Weighted-Persistent-Homology-based Machine Learning for RNA Flexibility Analysis

Abstract

With the great significance of biomolecular flexibility in biomolecular dynamics and function analysis, various experimental methods and theoretical models are developed. Experimentally, Debye-Waller factor, also known as B-factor, measures atomic mean-square displacement and is usually considered as an important measurement for flexibilities.
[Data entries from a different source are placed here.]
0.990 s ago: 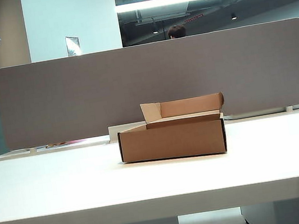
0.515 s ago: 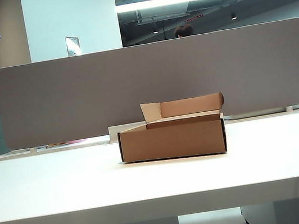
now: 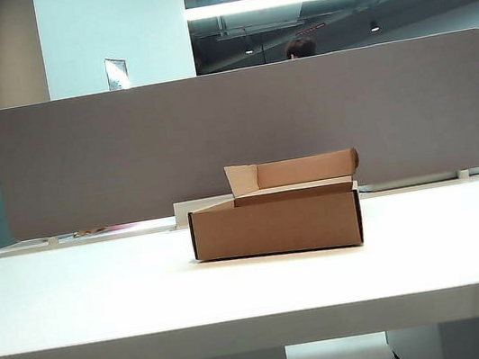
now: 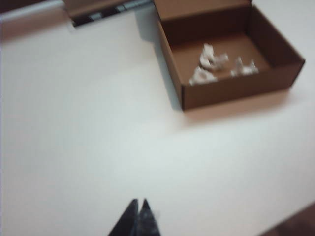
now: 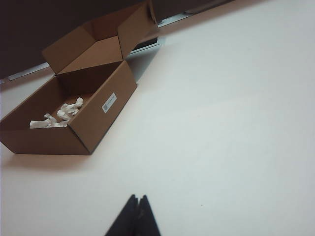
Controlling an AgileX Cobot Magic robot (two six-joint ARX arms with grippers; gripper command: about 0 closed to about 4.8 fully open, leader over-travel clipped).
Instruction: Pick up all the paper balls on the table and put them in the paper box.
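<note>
On the white table [image 3: 104, 301], near its middle and close to the grey divider panel [image 3: 108, 155], sits the one paper box [image 3: 276, 224], lid flap standing up at the back, and the paper balls [image 4: 211, 64] all lie inside it on the floor of the box; the left wrist view shows what looks like three wads, though blur could be hiding a split or a join, and the right wrist view [image 5: 56, 117] shows the same cluster bunched toward one wall without making the count any surer. No ball shows on the bare table top in any view, so the job looks finished or very nearly so. Both arms are out of the exterior view. The left gripper [image 4: 138, 209] hangs above open table well apart from the box, its two fingers pressed together with nothing between them; the right gripper [image 5: 138, 204] likewise sits over bare table on the box's other side, pinched closed and empty. Risks from here are small but real: a wad could lie somewhere beyond what these cameras cover, such as behind the box or near the table's far edges, and be missed; an arm swinging low past the box could clip its wall or the raised lid and shift or tip it, spilling the light paper; tissue this light could also drift out on a draught from a fast pass
</note>
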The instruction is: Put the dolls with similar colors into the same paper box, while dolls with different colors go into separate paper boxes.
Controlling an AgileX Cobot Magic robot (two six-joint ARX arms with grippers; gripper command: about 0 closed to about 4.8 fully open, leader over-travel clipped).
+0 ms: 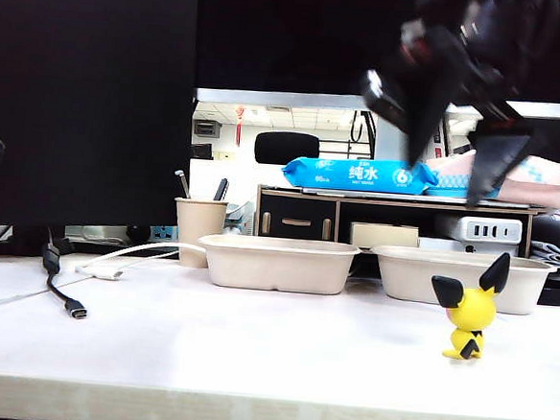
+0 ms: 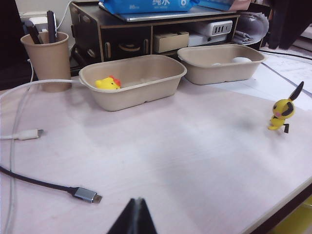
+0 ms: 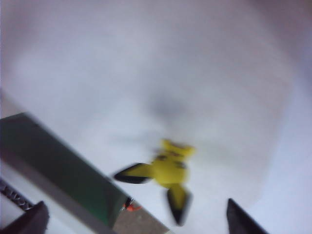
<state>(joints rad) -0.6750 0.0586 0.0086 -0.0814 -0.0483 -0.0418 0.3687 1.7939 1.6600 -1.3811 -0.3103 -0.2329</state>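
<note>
A yellow doll with black pointed ears (image 1: 470, 310) (image 2: 282, 111) stands on the table in front of the right paper box (image 1: 463, 279) (image 2: 222, 66). White shapes (image 2: 241, 60) lie in that box, too small to tell apart. The yellow duck (image 2: 108, 84) sits in the left paper box (image 1: 276, 263) (image 2: 134, 83). My right gripper (image 1: 453, 169) (image 3: 136, 224) hangs open high above the right box, blurred, and its wrist view looks down on the black-eared doll (image 3: 170, 170). My left gripper (image 2: 137, 202) is shut on nothing, low over the near table.
A beige cup with pens (image 1: 198, 225) (image 2: 47, 56) stands left of the boxes. A white cable (image 2: 22, 134) and a black cable (image 1: 67, 301) (image 2: 83, 194) lie at the left. A dark shelf (image 1: 337, 219) with a blue wipes pack (image 1: 359, 174) runs behind.
</note>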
Theoretically, elastic network models, Gaussian network model, flexibility-rigidity model, and other computational models, have been proposed for flexility analysis by shedding light on the biomolecular inner topological structures. Recently, a topology-based machine learning model is proposed. By using the features from persistent homology, this model achieves remarkable high accuracy in protein B-factor prediction. Motivated by its success, we propose weighted-persistent-homology (WPH)-based machine learning (WPHML) models for RNA flexibility analysis. Our WPH is a newly-proposed model, which incorporate physical, chemical and biological information into topological measurements using a weight function. In particular, we use local persistent homology (LPH), which is not to consider the topology of a whole RNA structure, but to focus on the topological information of local regions. Our WPHML model is validated on a well-established RNA dataset, and numerical experiments show that our model can achieve a Pearson correlation coefficient up to 0.5822. The comparison with the previous sequence-information-based learning models shows that a consistent increase of accuracy by at least 10% is achieved in our current model.